Julia Skergeth - Turning Heels Wherever She Goes

A Pair of Stilettos made from Pistachio Nuts and Coffee Beans - thats Julia Skergeth!

A Kingston University fashion student has turned the traditional high heel on its head for her sustainable project that was shown at London Fashion Week’s largest independent showcase, Vauxhall Fashion Scout.

Challenged to be sustainable and use bio-renewable materials to create luxury fashion, Julia Skergeth – who is originally from Salzburg in Austria – came up with the idea of using rice as her alternative ‘bling’. Recreating the intricate shapes of crystals and diamonds on her new design, she pushed the concept one step further, however, by switching the position of the heel and toe.
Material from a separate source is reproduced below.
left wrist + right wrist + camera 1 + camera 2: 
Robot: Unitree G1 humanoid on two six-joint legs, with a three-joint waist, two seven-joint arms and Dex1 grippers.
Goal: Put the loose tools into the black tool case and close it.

Using a combination of bio-resin and hemp, Julia’s design caught the eye of InCrops – a leading company that drives the commercialisation of bio-renewable materials – who had set the challenge to Kingston University fashion students. They said they hoped the work would inspire designers around the world to use bio-based renewable materials in luxury goods as well as everyday products.

Kingston University fashion lecturer Joanna Norman said Julia’s designs had shown how bio-materials and waste could be transformed into covetable items. “Julia has experimented during the past year with pistachio shells and coffee beans on shoes, but her rice and bio-resin design has created a truly intricate and sustainable fashion statement,” Ms Norman said.

Several new ideas have flourished this year as a result of the collaboration with InCrops, she added. Another student, Jen Hope, had taken scrap patent leather and, using laser engraving technology, created intricate patterns to reveal a multi-layered effect that imitates the look of pottery and lacquered wood. She has also experimented with vegetan, a vegetable-tanned leather, and second-hand denim to make a bag. Elizabeth Gilbey, meanwhile, was inspired by digital draping – a form of virtual pattern-cutting in which designs are digitally projected on to the human form – and has recreated the look of lace using organic yarns, bamboo, Tencel and jersey for her womenswear designs.

Congratulations are in order for all students who took part in the Kingston University sustainable challenge. You definitely blew our socks off.